RCVS recognised specialist in Veterinary Dermatology, dermatologyreferrals.co.uk, South East England
Anita Patel runs a busy dermatology referral service in the South East of England and is Royal College of Veterinary Surgeons recognised specialist in Veterinary Dermatology. She is immensely experienced, gaining her certificate (Cert. SAD) in 1993 and her Diploma in 2002. She has dedicated the last 20 years exclusively to small animal dermatology and was elected as a Fellow of the Royal Society for her contribution to the clinical practice of veterinary dermatology in 2018.
Anita co-authored a case-based textbook on small animal dermatology in the “Saunders solutions in veterinary practice” series, which has been translated into four other languages, as well as writing chapters in various dermatology text books. She has published papers in refereed and peer reviewed journals and is actively involved in all aspects of dermatology with a special interest in Feline Dermatology.
Anita lectures in the UK and internationally. She is involved in teaching dermatology in Europe, China and South east Asia through the European school of advanced veterinary studies. Anita also lectures in Africa and provides online dermatology to vets in Kenya through Kenya veterinary dermatology study group that she helped start up.
Anita Patel is speaking at the following sessions
The magic of the practice microscope: how YOU can help both the pet and the vet
The microscope is one of the most useful pieces of equipment in the practice for investigating skin cases. Many of the investigations can be carried out by nurses to aid both the vet and the patient.
Often, vets are pushed for time and are unable to perform in house investigations there and then. Many of these investigations can be easily passed onto the nurse to perform the tests. The time needed to providing better targeted treatment is thus shortened, which is in the best interest of both the patient and the vet.
The lecture will show you the sampling techniques for trichography, skin scrapings and skin cytology; and what you might find under the microscope lens to help the vet make a diagnosis.
Allergies in dogs: Drawbacks to relying on allergy testing
Allergic skin diseases are some of the most common skin conditions seen in general practice. Reaching a diagnosis is generally a complex process, which can lead to misdiagnosis and to unnecessary lifelong treatment.
Over the last decade, new diagnostic tests for food and environmental allergens are offered by laboratories, yet we fail to make a definitive diagnosis in many cases. Some of the reasons may the lack of standardisation in allergen selection and lack of international standards, which result in poor inter-laboratory comparability, because of the different methodologies and reference ranges used. Other reasons for misdiagnoses include inappropriate drug withdrawal, seasonal variations in the allergens and the presence of IgE antibodies against cross-reactive carbohydrate determinants etc.
This lecture highlights the limitations of the available diagnostic tests and the drawbacks of relying on laboratory test results alone. It will discuss how to interpret test results correctly, taking into consideration the patient history, clinical signs and exposure.
Allergies in dogs: Incurable but manageable, how?

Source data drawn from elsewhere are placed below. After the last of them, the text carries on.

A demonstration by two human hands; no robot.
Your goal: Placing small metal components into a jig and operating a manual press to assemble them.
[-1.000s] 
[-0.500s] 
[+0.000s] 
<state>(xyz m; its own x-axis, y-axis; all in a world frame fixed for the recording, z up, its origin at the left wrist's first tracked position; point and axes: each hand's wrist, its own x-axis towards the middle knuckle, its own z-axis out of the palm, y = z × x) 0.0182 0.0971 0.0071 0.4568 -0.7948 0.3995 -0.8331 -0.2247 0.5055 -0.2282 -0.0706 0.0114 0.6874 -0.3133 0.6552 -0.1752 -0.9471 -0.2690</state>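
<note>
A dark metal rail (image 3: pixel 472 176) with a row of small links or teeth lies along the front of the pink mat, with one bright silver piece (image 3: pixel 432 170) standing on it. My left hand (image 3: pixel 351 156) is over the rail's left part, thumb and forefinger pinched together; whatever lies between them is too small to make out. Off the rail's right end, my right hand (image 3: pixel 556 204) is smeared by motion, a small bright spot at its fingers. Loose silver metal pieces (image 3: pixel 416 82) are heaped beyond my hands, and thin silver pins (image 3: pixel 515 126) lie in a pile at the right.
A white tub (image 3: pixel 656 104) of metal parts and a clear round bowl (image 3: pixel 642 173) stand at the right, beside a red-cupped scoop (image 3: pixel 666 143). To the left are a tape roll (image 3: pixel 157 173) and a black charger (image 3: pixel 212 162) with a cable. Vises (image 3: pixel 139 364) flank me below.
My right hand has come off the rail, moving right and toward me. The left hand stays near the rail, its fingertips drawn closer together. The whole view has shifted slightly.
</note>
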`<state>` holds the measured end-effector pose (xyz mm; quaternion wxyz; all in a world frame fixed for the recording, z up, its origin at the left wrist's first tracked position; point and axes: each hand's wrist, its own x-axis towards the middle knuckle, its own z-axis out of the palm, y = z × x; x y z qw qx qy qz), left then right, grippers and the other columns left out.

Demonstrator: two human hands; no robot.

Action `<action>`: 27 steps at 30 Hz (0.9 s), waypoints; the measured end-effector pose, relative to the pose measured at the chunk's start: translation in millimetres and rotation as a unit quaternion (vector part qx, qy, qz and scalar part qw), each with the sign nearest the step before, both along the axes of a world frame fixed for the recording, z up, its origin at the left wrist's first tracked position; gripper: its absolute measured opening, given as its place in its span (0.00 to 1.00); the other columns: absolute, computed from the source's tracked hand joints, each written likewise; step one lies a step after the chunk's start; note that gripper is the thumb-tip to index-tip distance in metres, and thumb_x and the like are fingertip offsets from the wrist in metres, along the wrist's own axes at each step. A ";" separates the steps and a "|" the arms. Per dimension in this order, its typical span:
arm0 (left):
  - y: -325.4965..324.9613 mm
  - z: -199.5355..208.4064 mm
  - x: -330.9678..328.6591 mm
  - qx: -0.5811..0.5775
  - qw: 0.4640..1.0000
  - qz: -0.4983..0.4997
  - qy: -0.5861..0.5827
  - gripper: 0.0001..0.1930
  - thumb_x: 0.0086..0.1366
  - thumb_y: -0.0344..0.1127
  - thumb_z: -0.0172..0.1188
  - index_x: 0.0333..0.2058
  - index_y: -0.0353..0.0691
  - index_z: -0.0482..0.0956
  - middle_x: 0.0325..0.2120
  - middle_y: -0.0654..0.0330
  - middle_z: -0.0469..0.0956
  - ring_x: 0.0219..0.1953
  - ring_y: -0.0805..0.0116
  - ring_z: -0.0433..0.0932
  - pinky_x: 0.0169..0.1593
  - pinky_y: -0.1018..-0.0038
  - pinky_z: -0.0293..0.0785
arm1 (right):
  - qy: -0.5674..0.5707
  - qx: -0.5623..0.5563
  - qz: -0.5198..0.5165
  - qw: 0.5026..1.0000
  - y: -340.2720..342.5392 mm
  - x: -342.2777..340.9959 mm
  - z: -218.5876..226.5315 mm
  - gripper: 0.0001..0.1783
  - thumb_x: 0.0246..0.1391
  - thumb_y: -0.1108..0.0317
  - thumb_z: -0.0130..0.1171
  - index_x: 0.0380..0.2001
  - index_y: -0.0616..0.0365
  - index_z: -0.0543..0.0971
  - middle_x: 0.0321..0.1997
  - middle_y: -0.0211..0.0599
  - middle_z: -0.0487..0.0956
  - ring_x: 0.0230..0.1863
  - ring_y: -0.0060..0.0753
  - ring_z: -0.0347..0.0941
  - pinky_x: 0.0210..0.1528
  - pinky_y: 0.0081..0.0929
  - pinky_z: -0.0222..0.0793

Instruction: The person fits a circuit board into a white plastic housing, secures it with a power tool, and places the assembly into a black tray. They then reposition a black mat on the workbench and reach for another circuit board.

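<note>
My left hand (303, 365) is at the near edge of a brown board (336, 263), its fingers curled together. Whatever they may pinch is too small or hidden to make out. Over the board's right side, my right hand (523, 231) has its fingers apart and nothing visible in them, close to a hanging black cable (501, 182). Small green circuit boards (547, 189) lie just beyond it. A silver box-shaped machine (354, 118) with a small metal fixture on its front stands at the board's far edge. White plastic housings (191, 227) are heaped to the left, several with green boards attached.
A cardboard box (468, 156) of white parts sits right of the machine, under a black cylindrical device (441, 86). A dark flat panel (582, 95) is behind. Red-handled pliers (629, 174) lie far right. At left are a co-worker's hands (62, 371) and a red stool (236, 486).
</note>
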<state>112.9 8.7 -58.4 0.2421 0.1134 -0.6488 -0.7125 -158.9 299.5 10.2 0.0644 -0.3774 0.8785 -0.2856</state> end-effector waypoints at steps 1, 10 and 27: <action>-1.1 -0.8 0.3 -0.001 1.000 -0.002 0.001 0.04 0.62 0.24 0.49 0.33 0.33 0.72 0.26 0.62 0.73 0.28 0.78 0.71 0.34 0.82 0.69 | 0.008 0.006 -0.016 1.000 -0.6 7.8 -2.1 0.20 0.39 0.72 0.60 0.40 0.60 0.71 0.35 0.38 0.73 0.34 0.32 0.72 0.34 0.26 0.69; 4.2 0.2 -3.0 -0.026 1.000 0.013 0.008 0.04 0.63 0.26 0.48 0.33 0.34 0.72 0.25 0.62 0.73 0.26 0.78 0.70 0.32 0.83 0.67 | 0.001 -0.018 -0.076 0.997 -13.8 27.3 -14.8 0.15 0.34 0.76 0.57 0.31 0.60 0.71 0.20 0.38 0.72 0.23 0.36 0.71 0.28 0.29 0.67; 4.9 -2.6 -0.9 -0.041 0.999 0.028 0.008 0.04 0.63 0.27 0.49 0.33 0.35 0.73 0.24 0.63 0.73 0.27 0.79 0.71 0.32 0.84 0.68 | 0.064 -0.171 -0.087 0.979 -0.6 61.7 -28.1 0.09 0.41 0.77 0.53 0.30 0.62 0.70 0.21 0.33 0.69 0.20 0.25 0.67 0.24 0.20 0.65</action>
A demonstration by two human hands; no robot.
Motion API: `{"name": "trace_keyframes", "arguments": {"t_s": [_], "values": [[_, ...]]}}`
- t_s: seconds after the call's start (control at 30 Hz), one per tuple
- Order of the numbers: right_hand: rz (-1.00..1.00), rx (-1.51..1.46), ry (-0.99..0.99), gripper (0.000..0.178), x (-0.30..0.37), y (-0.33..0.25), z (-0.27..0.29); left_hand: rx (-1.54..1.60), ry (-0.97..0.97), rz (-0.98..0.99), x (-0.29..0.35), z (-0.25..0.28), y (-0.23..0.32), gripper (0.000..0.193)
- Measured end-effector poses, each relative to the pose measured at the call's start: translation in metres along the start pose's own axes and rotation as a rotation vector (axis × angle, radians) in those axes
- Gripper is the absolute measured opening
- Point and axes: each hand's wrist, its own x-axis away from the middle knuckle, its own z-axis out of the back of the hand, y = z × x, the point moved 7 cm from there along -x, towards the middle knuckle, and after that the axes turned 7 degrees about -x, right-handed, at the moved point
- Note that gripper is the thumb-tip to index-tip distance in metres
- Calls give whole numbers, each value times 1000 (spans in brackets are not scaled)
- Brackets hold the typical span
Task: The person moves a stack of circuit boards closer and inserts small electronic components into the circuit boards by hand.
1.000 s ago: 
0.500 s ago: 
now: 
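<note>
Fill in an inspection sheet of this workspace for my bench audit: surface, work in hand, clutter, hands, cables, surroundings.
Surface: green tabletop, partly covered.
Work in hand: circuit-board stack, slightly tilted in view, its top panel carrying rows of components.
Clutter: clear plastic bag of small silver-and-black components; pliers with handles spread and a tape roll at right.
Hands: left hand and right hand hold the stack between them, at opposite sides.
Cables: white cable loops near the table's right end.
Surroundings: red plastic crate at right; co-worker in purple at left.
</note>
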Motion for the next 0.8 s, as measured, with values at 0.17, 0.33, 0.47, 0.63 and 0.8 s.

Atopic dermatitis is an incurable, but a manageable, inflammatory and pruritic skin condition. It has complex pathomechanisms requiring a multimodal approach to its treatment and management. This approach includes treating and managing recurrent infections, controlling pruritus, taking preventative measures and managing owner compliance and expectations.
Depending on the severity of the clinical signs, symptomatic treatment and/or preventative measures may be implemented. Preventative measures include allergen-specific immunotherapy, maintenance of the epidermal barrier and allergen avoidance. Symptomatic treatments to manage pruritus include the use of oclacitinib, lokivetmab, glucocorticoids and ciclosporin.
Other treatments, which include prescribing antihistamines, essential fatty acid supplements, shampoo treatments and specific diets, are also used concurrently in the multimodal approach for the management of atopic dermatitis.
This lecture discusses the reactive measures when dealing with acute and chronic atopic dermatitis and taking proactive measures that could reduce the incidence and severity of flare-ups.
Itchy cat: Is it atopic?
Atopic dermatitis is not well defined in the cat. To come to a final diagnosis of atopic dermatitis, all the other causes of pruritus in the cat need to be excluded in a systematic manner. Unlike in the dog, atopic dermatitis in the cat is poorly defined for several reasons:
- The condition can manifest itself as form of reaction patterns seen in many other diseases. The reaction patterns seen in the cat are miliary dermatitis, symmetrical alopecia, eosinophilic granuloma complex, which is subdivided into indolent ulcer, linear granuloma, eosinophilic plaque, and finally head and neck pruritus.
- Clear distribution patterns are not seen
- The role of IgE in feline atopic dermatitis has not been fully established
Many other conditions can result in pruritus and these reaction patterns. Ectoparasites, food induced hypersensitivity dermatitis (FIHD) and flea bite hypersensitivity (FBH) can all manifest similar clinical signs.
This lecture discusses the need for a systematic approach to reach that final diagnosis of non-flea, non-food induced hypersensitivity (NFNFIH). A subset of these cats may have IgE antibodies against environmental allergens where we can make that final diagnosis of atopic dermatitis.